Accordingly, there is a need for improved cutting inserts for earth-boring bits having increased wear resistance, strength and toughness. Further, there is a need for lower cost cutting inserts.
Embodiments of the cutting inserts for earth-boring bits of the present invention comprise at least two zones having different properties, such as hardness and fracture toughness. Embodiments of the present invention include earth-boring cutting inserts comprising at least a cutting zone, wherein the cutting zone comprises first cemented hard particles, and a body zone, wherein the body zone comprises second cemented hard particles. In a particular embodiment, the cutting zone may occupy a portion of the dome region while the body zone occupies the remainder of the dome region as well as all or part of the body region.
The first cemented hard particles differ in at least one property from the second cemented hard particles. As used herein, cemented hard particles means a material comprising a discontinuous phase of hard particles in a binder. The hard particles are “cemented ” together by the binder. An example of cemented hard particles is a cemented carbide. The hard particles may be at least one of a carbide, a nitride, a boride, a silicide, an oxide, and solid solutions thereof and the binder may be at least one metal selected from cobalt, nickel, iron, and alloys of cobalt, nickel, or iron.
Further embodiments of the cutting insert for an earth-boring drill bit comprise a cutting zone and a body zone, wherein the at least one of the cutting zone and the body zone comprises a hybrid cemented carbide. In one embodiment, the cutting zone comprises a hybrid cemented carbide and the body zone comprises a conventional cemented carbide. Generally, a hybrid cemented carbide comprises a discontinuous phase of a first cemented carbide grade dispersed throughout a continuous phase of a second cemented carbide continuous phase.
The present invention is also directed to a method of preparing a cutting insert for an earth-boring bit. One embodiment of the method of the present invention comprises partially filling the mold with a first cemented hard particle powder, followed by filling the remaining volume of the mold with a second cemented hard particle powder, and then consolidating the two cemented hard particle powders as a single green compact. Another embodiment of the method of the present invention comprises consolidating a first cemented hard particle powder in a mold, thereby forming a first green compact and placing the first green compact in second mold, wherein the first green compact fills a portion of the second mold. The remaining portion of the second mold may then be filled with a second cemented hard particle powder and the second hard particle powder and the green compact may be further consolidated together to form a second green compact. The second green compact may then be sintered.
A further embodiment of the method of the present invention includes preparing a cutting insert for an earth-boring bit comprising pressing a first cemented carbide powder and a second cemented carbide powder in a mold to form a green compact, wherein at least one of the first cemented carbide powder and the second cemented carbide powder comprise a recycled cemented carbide powder, and sintering the green compact.
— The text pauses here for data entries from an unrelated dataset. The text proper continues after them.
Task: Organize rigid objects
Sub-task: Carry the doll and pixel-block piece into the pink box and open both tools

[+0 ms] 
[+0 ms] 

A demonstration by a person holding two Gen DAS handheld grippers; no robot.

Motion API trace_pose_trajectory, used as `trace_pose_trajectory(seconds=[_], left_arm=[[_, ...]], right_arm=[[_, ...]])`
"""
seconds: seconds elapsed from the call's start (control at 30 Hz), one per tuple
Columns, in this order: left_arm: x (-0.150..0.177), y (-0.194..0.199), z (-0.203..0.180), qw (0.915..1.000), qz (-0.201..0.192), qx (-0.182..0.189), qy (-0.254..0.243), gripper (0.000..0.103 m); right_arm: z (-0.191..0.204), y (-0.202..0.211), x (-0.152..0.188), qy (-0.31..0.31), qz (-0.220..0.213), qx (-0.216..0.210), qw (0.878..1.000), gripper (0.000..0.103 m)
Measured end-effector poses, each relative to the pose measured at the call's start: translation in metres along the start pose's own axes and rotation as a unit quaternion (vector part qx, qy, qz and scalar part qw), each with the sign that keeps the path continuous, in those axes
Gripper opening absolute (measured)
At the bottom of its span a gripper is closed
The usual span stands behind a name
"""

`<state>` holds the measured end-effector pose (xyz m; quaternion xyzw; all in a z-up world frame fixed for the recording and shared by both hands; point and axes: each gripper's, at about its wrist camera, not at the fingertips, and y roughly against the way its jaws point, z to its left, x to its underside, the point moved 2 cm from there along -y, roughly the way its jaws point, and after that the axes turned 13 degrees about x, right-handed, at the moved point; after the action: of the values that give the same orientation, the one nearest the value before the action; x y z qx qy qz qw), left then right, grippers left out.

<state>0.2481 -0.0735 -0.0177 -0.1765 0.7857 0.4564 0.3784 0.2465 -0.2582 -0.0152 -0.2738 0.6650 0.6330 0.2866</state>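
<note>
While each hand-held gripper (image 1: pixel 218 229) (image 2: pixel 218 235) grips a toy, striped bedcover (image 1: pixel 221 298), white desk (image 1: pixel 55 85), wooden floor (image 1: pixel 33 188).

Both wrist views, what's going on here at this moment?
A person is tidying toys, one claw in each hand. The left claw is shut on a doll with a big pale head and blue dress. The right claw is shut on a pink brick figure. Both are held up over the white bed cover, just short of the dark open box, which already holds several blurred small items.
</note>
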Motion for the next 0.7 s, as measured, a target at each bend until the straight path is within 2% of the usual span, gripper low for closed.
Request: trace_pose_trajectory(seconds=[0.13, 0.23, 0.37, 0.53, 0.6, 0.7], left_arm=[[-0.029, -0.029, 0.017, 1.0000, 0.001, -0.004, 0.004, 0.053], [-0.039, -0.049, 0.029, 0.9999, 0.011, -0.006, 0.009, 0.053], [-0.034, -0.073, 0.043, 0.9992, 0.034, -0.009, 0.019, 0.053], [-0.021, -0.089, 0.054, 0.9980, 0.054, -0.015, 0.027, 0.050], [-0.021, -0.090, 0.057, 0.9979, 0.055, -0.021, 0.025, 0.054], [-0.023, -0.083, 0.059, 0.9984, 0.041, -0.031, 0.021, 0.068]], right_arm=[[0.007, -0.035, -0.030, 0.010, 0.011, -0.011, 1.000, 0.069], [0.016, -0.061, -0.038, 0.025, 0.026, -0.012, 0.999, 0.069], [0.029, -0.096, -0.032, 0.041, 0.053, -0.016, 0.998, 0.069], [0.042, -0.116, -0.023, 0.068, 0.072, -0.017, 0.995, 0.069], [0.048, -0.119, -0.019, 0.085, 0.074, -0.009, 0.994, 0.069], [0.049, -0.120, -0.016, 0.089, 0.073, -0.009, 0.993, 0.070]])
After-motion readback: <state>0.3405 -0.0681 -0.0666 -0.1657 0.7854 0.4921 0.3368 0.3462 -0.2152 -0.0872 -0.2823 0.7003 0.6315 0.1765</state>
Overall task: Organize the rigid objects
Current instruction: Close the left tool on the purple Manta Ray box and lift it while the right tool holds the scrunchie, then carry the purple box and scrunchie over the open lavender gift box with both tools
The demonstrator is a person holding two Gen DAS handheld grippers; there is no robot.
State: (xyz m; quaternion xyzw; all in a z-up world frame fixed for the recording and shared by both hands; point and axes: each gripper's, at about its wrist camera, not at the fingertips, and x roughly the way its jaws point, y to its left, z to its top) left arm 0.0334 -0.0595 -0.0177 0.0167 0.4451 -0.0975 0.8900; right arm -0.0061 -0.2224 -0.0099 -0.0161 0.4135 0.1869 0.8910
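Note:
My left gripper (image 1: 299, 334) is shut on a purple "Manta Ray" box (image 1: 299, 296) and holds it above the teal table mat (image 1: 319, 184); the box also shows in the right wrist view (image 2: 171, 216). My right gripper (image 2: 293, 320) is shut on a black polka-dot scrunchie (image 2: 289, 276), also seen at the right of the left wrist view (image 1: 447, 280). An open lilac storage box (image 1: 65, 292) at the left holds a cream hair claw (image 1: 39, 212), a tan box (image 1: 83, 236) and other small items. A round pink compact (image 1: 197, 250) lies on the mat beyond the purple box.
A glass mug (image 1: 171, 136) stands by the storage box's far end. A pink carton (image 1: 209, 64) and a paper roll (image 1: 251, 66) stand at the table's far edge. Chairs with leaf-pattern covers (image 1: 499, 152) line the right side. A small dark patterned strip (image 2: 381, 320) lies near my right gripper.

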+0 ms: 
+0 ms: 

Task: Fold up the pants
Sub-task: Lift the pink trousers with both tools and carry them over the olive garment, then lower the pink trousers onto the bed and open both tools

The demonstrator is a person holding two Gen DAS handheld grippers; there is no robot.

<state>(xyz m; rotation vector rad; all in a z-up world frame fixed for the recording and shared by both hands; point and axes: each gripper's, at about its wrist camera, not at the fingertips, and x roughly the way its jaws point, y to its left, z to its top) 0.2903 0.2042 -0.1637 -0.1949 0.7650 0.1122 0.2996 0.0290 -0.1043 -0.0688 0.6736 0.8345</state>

Unless otherwise indicated, all numbers expressing quantities of ingredients, time, temperatures, and so forth used in the present specification and claims are to be understood as being modified in all instances by the term “about.” Accordingly, unless indicated to the contrary, the numerical parameters set forth in the following specification and claims are approximations that may vary depending upon the desired properties sought to be obtained by the present invention. At the very least, and not as an attempt to limit the application of the doctrine of equivalents to the scope of the claims, each numerical parameter should at least be construed in light of the number of reported significant digits and by applying ordinary rounding techniques.
Notwithstanding that the numerical ranges and parameters setting forth the broad scope of the invention are approximations, the numerical values set forth in the specific examples are reported as precisely as possible. Any numerical value, however, may inherently contain certain errors necessarily resulting from the standard deviation found in their respective testing measurements.
The reader will appreciate the foregoing details and advantages of the present invention, as well as others, upon consideration of the following detailed description of embodiments of the invention. The reader also may comprehend such additional details and advantages of the present invention upon making and/or using embodiments within the present invention.
The features and advantages of the present invention may be better understood by reference to the accompanying figures in which:
Embodiments of the present invention provide cutting inserts for earth-boring drill bits. Further embodiments of the cutting inserts of the present invention comprise at least two zones comprising cemented hard particles having different properties, such as, for example, wear resistance, hardness, fracture toughness, cost, and/or availability. The two zones may be for example, a cutting zone and a body zone. In such an embodiment, the cutting zone may comprise at least a portion of the dome region while the body zone may comprise at least a portion of the body region and may further comprise a portion of the dome region. Embodiments of the invention include various shapes and sizes of the multiple zones. For example, the cutting zone may be a portion of the dome regions having the shapes shown in
Embodiments of the earth-boring cutting inserts of the present invention comprise a cutting zone, wherein the cutting zone comprises first cemented hard particles and a body zone, wherein the body zone comprises second cemented hard particles. For example,
In embodiments wherein the cemented hard particles in the two or more zones of the cutting insert are different cemented carbides, the cemented carbide materials in the cutting zone and/or body zone may include carbides of one or more elements belonging to groups IVB through VIB of the periodic table. Preferably, the cemented carbides comprise at least one transition metal carbide selected from titanium carbide, chromium carbide, vanadium carbide, zirconium carbide, hafnium carbide, tantalum carbide, molybdenum carbide, niobium carbide, and tungsten carbide. The carbide particles preferably comprises about 60 to about 98 weight percent of the total weight of the cemented carbide material in each region. The carbide particles are embedded within a matrix of a binder that preferably constitutes about 2 to about 40 weight percent of the total weight of the cemented carbide within each zone in each zone.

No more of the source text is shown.